創作小話『匿名のニセ科学批判者よりも実名のニセ科学推進者を信頼するほうがマシと述べたブロガー』

 ネット上で活動するニセ科学批判者たちの姿を一通り眺めたAさんは、感想を述べました。
 「感情論を排除し、理屈を振りかざし、ウォームハートのかけらもない冷徹な態度、共感できる部分がひとつもない」
 「ゆえに私は、今からニセ科学批判批判を行うと決めた」

 さっそくAさんは、自分のブログで主張しました。
 「ニセ科学批判者たちの大半は匿名で活動しているが、これはダメである」
 「なぜならば、一般市民たちは実名で活動している論者のほうに、より高い信頼性を見出すからである」

 「この事実により、匿名のニセ科学批判者たちは実名を明かしたうえで活動すべきという結論になる」
 「実名を明らかにできないニセ科学批判者は、引退を表明してネット上から消えたまえ」
 「信頼性の低い匿名でありながら、『世間に正しい科学を啓蒙いたします』などと嘯くニセ科学批判者たちは、勘違いが甚だしいのである」

 すると、匿名のニセ科学批判者たちが現れて、議論をふっかけてきました。
 しばらく付き合ってあげていたAさんでしたが、しだいに面倒となり、ついには投げやりな気持ちで言いました。
 「やはり、匿名のニセ科学批判者たちはダメである」

 「科学の素人である私に向かって、」
 『主張の中身に反論せずに論者の属性を云々するのは、【人格攻撃】では?』
 「とか、」
 『主張の中身に反論せずに匿名実名を云々するのは、【論点のすり替え】では?』
 「とか、」
 『匿名の論者が言うことは信頼性が低い、実名の論者が言うことは信頼性が高い、という考え方は【誤った二分法】では?』
 「とか、」
 『主張の中身には反論できない、しかし何かしら物申したい、そうだ匿名実名の話を持ち出そう、少なくとも自分の個人的な溜飲を下げることはできる、という考え方は【認知的不協和】のダメな解消の仕方では?』
 「などと、すぐに答えるには難しい問いを一斉に放つとは何事か」

 「おかげで私は、」
 『えっ? ちょ、ちょっと待って、そんなに知らない用語をいっぺんに畳み掛けられると、思考が、思考が、てべぼ!』
 「という感じで、漫画の『北斗の拳』に登場するキャラの監督の修羅さん風に追い込まれたではないか」

 「実に、不愉快な思いをさせる連中である」
 「こんなことならば、実名を明かして活動しているニセ科学推進者を信頼するほうが、よっぽどマシである」

 これを聞いた匿名のニセ科学批判者たちは、「これ以上のやり取りは時間の無駄」と判断して帰りました。
 入れかわりで、ハイエナジーなネットモヒカンたちが来ました。
 「ひゃっはっは、言うにこと欠いたブロガーだあ!」
 「見ろ、あの必死のニセ科学擁護論をよ!」

 「ふっふっふ、ニセ科学に利する発言をするブログが見つかったようだな。
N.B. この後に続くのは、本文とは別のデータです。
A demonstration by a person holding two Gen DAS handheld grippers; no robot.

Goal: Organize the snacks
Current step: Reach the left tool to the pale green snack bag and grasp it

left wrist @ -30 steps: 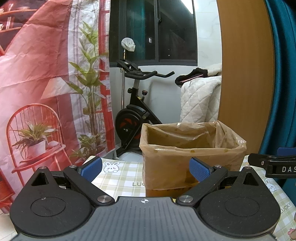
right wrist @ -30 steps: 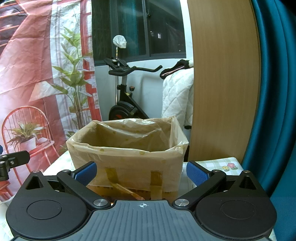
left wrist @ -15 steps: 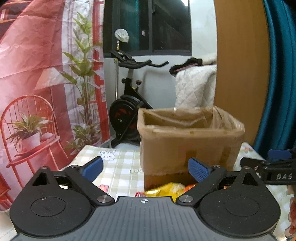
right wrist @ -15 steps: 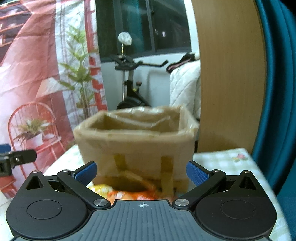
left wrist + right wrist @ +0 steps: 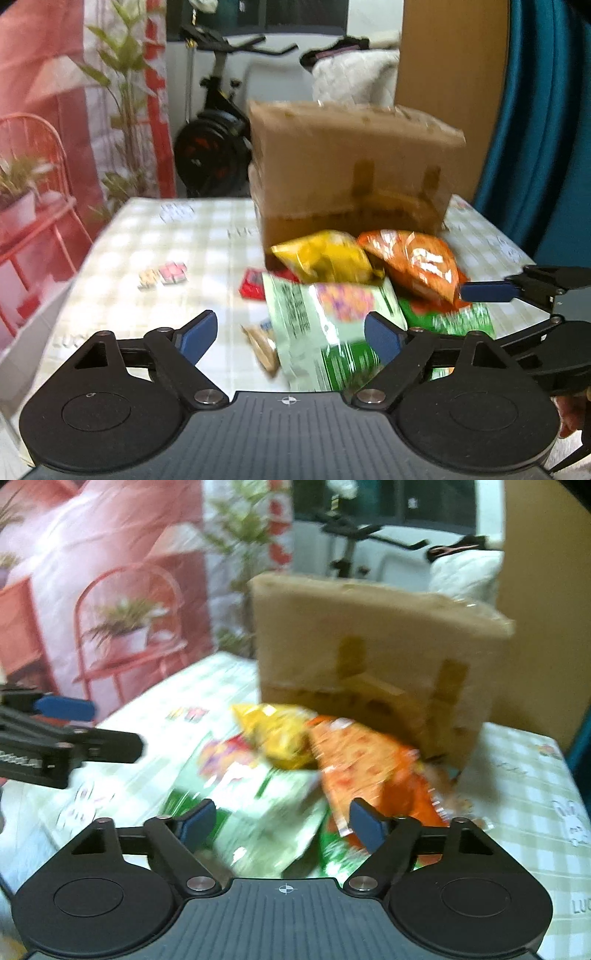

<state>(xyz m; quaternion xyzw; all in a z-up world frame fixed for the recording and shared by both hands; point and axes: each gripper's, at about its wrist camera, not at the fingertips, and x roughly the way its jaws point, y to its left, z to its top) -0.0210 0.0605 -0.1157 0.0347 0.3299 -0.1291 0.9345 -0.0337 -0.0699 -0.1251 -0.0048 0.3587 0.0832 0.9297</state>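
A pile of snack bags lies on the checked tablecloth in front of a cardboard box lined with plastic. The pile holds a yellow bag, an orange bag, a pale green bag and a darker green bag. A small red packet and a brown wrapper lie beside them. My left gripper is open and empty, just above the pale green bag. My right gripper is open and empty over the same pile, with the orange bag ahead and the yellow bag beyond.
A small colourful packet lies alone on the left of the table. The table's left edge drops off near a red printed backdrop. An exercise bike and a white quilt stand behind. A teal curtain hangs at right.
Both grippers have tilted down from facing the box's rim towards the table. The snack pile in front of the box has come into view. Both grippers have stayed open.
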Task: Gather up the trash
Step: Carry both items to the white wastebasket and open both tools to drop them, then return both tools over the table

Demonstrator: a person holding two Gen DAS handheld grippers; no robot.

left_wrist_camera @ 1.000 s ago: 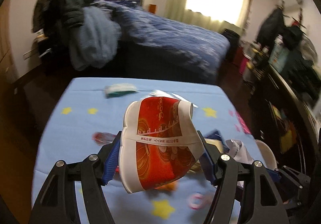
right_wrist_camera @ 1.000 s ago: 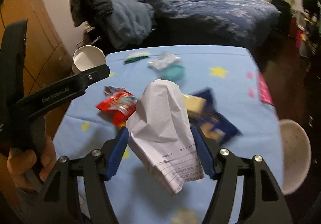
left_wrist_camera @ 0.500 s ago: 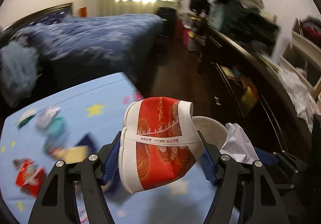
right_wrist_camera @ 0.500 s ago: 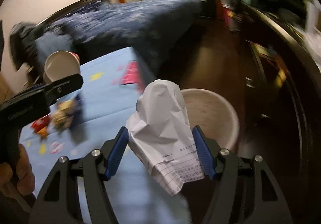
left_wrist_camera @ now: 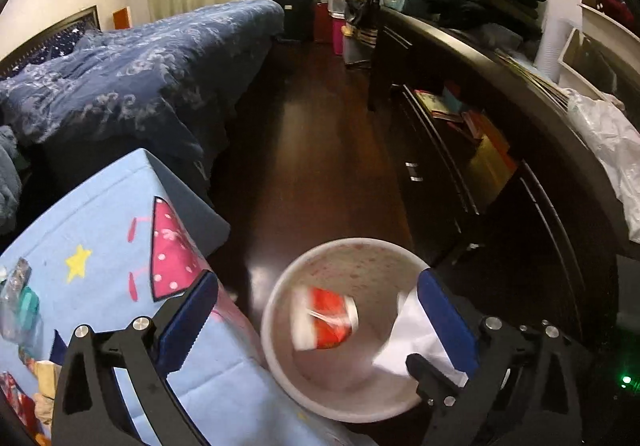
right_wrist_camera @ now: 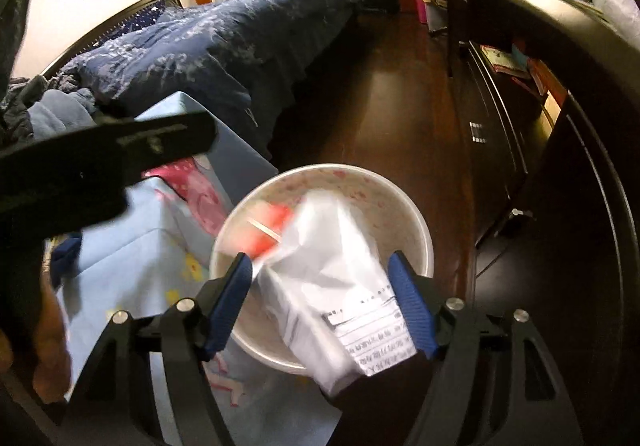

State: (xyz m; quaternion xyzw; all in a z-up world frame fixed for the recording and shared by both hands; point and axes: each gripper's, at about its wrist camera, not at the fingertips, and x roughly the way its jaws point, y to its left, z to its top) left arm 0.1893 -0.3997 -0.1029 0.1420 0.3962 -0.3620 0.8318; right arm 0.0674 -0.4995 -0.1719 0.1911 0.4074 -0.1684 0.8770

俺たちのオアシス(修正の対象)が見つかったあ!」
 「非合理な言論を見せられた時は、すぐのdisりで応対してあげる! それが、モヒカン的思考の鉄則だ!」
 「たのしい、たのしい、説教の時間だ……」

 その後、Aさんのブログはネットモヒカンたちによって閉鎖に追い込まれました。

 【教訓】この話は、議論の継続を面倒に感じて打ち切ろうとした際に余計なことを言ってしまうと、さらにしんどい議論へと移行して疲弊度が増すという現実を明らかにしています。

 (この記事は、次のブログのコメント欄を読んだあとで作りました)
 トンデモさんリスト(適宜追加する予定) - NATROMのブログ

 スカイハイ555さんのコメント(2019-03-29 16:55)
 自分の言う事と違うことを言ってる←トンデモのレッテル貼り乙www
 ねぇねぇ、「医師はサービス業」って、分かるぅ?
 テメェは素性を隠して、非・主流派を攻撃してるだけ。
 名前を名乗って、言う通りの事をクリニックで実践してる、内海聡の方がテメェより数十億倍信頼できる。